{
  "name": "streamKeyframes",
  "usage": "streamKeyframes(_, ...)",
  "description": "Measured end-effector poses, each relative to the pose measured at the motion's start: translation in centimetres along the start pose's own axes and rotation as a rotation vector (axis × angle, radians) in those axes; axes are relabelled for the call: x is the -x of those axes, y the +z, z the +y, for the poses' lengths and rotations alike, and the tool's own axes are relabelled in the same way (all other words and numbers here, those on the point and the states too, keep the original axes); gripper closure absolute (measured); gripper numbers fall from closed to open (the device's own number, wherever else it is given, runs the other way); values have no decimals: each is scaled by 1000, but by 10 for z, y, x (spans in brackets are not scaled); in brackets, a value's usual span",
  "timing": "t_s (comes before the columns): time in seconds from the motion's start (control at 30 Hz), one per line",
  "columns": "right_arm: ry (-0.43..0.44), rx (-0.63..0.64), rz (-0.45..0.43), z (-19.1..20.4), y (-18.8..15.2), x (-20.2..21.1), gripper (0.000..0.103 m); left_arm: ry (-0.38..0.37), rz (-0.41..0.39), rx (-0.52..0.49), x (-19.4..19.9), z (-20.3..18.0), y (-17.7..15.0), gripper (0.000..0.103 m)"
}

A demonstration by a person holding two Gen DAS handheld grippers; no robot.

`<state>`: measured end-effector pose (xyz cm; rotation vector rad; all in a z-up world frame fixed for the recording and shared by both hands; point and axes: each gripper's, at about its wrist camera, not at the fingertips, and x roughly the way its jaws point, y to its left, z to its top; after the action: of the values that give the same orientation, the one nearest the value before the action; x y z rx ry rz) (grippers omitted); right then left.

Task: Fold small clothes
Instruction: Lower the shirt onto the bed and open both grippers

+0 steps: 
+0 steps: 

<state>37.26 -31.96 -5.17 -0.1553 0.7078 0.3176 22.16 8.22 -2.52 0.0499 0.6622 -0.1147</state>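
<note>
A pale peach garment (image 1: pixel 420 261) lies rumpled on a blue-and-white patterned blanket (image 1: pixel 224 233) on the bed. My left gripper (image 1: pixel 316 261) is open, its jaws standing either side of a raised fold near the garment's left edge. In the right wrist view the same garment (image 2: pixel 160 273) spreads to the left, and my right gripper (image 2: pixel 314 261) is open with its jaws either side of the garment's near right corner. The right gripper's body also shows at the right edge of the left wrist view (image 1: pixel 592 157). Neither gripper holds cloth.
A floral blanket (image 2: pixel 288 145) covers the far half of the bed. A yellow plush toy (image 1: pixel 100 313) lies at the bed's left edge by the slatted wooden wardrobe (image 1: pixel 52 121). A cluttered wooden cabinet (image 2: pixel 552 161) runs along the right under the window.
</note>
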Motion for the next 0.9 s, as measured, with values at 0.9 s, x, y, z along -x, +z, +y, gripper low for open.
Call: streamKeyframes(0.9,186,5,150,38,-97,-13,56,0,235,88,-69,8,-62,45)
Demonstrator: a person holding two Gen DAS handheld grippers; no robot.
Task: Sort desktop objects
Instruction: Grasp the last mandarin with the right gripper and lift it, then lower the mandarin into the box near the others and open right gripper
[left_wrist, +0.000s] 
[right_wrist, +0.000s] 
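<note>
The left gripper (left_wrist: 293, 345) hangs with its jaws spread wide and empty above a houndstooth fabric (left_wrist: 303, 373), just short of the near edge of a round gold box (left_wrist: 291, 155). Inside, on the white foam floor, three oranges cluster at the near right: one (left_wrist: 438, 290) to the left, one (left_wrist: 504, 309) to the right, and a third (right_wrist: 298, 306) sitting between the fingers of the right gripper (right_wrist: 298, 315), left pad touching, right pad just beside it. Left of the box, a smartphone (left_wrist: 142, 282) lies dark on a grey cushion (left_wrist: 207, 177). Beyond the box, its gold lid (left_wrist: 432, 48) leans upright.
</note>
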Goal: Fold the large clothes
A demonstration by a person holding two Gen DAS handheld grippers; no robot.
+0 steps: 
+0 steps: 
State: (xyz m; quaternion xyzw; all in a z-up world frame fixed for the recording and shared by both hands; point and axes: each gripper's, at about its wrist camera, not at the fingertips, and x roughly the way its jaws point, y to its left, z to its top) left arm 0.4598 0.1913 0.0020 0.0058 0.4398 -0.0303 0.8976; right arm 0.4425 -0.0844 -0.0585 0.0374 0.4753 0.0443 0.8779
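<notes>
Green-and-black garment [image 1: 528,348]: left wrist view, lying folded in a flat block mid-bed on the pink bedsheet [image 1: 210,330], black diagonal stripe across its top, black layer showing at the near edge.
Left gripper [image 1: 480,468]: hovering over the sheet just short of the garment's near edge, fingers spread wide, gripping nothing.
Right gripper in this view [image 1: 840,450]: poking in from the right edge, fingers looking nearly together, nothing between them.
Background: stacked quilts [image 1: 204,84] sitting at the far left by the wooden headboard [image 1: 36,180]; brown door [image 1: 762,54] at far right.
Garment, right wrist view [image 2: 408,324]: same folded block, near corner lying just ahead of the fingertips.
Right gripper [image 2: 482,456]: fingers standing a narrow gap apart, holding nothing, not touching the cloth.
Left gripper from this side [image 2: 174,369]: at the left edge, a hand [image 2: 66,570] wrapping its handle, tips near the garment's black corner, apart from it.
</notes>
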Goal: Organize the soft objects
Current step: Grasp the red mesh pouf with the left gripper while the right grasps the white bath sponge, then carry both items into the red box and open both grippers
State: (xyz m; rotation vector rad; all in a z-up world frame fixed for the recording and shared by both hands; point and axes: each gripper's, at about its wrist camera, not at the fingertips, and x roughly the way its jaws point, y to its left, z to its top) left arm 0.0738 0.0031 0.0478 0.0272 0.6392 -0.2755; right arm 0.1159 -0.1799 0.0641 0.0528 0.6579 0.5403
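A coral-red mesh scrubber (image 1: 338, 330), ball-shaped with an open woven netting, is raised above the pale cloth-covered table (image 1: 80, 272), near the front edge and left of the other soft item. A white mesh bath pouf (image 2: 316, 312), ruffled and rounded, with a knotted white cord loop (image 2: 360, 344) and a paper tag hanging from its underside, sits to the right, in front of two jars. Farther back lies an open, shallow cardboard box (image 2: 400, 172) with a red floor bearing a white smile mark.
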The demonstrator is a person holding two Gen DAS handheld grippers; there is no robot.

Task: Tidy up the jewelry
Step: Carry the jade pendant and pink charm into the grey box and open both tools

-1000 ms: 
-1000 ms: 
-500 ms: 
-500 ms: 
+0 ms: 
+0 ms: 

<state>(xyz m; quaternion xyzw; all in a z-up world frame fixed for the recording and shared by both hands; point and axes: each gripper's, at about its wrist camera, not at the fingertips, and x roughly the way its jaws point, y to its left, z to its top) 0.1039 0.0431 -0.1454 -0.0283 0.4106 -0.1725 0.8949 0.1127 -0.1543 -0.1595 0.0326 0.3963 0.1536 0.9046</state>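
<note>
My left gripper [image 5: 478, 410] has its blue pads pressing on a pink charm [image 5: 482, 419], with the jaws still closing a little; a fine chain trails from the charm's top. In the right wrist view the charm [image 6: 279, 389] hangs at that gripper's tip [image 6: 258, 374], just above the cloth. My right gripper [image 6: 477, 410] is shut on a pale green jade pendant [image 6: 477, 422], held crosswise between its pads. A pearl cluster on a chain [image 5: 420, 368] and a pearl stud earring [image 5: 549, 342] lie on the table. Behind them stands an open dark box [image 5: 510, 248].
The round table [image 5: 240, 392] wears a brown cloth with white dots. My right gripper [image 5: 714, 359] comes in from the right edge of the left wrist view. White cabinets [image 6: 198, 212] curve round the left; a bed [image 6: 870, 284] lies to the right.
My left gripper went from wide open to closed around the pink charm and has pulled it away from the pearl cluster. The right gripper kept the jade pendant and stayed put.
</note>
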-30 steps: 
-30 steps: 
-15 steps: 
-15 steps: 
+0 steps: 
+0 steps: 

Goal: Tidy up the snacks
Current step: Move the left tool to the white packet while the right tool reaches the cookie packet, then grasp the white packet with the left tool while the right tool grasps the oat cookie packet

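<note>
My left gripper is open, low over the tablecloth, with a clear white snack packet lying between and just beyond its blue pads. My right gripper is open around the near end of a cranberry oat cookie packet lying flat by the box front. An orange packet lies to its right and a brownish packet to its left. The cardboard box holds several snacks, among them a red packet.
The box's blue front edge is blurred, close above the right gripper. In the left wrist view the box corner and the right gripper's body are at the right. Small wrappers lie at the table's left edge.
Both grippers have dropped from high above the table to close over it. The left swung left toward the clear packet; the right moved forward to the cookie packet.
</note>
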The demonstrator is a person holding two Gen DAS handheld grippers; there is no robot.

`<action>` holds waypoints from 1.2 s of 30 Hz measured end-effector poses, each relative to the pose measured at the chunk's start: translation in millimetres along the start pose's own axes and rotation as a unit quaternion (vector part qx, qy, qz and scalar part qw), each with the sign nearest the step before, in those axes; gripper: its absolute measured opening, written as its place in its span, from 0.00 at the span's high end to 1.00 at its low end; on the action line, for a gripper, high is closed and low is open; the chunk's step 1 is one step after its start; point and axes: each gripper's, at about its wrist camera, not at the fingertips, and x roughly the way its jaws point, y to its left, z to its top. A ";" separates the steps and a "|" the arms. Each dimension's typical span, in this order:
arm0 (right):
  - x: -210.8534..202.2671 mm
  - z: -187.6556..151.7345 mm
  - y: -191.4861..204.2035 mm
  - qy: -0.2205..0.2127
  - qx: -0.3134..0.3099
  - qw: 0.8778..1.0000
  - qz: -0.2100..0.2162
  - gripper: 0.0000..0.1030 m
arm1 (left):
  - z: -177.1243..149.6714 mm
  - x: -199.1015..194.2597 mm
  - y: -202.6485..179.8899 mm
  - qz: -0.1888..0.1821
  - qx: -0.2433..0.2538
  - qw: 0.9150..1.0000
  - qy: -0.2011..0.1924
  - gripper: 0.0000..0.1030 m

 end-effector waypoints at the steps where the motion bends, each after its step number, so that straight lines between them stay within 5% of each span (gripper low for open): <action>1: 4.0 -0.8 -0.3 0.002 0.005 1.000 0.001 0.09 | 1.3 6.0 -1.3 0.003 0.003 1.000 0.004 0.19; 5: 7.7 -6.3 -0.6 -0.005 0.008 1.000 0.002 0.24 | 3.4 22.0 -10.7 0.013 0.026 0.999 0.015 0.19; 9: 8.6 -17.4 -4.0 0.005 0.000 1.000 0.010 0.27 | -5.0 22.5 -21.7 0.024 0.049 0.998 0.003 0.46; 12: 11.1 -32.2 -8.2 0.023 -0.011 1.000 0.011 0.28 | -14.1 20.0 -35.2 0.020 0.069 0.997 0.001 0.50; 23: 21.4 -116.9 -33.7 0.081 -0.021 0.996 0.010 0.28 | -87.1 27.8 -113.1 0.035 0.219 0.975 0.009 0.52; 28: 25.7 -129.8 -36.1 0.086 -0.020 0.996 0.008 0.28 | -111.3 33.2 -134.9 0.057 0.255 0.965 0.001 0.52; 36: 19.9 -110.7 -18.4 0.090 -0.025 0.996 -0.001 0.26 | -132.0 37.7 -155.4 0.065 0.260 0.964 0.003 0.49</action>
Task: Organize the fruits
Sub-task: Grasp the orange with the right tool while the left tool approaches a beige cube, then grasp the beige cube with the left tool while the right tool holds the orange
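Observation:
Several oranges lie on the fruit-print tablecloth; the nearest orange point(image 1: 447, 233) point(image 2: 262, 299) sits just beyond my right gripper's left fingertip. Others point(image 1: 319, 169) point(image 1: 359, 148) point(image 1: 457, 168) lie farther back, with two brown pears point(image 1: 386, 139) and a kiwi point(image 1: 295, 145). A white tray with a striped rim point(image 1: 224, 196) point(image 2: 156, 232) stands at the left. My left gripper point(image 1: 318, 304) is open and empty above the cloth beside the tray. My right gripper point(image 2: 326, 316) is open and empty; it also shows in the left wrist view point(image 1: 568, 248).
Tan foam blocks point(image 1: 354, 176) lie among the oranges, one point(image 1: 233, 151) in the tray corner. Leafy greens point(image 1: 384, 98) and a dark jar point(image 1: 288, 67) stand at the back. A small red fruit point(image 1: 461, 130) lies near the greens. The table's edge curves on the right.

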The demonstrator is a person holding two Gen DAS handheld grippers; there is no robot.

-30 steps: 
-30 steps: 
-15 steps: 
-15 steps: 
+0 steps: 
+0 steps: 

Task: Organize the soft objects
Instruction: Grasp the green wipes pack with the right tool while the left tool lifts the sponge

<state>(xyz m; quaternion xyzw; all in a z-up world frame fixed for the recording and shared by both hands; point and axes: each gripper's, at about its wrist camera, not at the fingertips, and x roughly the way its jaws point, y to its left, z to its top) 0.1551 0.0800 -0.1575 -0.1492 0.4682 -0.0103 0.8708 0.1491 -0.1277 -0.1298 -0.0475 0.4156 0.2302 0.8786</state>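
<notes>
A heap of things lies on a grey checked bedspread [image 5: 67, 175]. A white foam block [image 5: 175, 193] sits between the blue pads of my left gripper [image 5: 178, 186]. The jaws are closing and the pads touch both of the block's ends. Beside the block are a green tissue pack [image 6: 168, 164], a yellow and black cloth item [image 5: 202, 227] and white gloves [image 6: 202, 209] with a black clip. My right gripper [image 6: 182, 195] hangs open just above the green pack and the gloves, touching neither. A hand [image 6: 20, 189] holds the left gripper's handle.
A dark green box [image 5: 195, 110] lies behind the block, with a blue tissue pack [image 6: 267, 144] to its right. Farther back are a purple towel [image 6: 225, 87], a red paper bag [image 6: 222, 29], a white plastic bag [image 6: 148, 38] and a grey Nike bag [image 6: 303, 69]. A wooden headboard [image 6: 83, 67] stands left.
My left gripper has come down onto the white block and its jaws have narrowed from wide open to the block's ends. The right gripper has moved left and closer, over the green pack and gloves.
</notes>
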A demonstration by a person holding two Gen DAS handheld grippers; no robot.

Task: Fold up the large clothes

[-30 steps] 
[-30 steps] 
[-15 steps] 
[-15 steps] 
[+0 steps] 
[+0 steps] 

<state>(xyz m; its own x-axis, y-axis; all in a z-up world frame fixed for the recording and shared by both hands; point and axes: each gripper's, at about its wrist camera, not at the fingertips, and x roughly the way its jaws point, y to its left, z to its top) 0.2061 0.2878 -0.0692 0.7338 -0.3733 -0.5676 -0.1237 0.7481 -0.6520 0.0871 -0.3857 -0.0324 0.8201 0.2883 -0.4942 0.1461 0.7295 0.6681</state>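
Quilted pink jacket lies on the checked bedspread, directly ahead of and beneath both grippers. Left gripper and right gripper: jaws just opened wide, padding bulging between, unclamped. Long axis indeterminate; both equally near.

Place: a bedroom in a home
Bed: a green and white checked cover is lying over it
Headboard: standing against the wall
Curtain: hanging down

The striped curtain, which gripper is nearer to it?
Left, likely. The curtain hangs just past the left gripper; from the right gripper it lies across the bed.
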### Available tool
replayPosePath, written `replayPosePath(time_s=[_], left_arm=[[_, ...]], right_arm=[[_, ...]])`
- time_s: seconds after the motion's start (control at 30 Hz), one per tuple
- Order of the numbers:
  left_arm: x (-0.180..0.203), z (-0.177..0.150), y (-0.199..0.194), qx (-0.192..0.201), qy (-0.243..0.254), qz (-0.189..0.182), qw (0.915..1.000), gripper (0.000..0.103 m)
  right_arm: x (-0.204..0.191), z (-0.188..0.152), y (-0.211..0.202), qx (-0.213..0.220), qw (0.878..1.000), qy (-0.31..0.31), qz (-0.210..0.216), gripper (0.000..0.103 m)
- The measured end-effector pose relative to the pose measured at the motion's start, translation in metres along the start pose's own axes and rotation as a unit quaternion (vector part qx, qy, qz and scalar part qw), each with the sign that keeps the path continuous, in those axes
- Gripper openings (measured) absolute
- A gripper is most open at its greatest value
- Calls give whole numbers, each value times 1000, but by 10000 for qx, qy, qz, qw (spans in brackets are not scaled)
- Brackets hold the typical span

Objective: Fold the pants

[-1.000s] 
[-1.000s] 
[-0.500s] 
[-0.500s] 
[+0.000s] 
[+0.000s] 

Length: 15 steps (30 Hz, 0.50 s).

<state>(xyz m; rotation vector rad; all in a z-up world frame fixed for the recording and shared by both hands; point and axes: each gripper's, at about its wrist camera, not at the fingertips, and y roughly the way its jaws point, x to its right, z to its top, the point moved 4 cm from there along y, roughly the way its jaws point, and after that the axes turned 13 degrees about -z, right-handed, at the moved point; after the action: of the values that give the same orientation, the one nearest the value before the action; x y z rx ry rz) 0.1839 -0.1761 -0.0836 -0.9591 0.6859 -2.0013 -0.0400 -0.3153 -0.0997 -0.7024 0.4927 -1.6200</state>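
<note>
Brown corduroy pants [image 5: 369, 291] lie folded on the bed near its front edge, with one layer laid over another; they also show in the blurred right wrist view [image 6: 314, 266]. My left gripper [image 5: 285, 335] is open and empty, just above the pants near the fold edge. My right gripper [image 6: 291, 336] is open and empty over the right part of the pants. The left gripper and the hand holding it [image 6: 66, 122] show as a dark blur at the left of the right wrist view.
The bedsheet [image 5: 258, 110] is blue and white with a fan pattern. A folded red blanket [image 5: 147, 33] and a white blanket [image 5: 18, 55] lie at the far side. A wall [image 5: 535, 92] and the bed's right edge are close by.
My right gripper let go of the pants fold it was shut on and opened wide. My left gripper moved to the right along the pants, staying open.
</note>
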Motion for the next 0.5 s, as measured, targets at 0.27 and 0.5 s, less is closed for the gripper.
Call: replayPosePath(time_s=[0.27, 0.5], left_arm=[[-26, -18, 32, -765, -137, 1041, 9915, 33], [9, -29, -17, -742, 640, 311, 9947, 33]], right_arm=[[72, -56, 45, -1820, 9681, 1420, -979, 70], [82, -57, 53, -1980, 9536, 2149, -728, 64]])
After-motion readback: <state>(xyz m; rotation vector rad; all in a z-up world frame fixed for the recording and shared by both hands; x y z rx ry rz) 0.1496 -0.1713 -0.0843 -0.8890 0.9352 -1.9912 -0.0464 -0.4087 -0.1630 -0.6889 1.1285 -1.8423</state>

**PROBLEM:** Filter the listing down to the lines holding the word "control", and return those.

**TASK ANSWER:**
  "timing": "t_s (comes before the columns): time in seconds from the motion's start (control at 30 Hz), one per line",
- time_s: seconds after the motion's start (control at 30 Hz), one per tuple

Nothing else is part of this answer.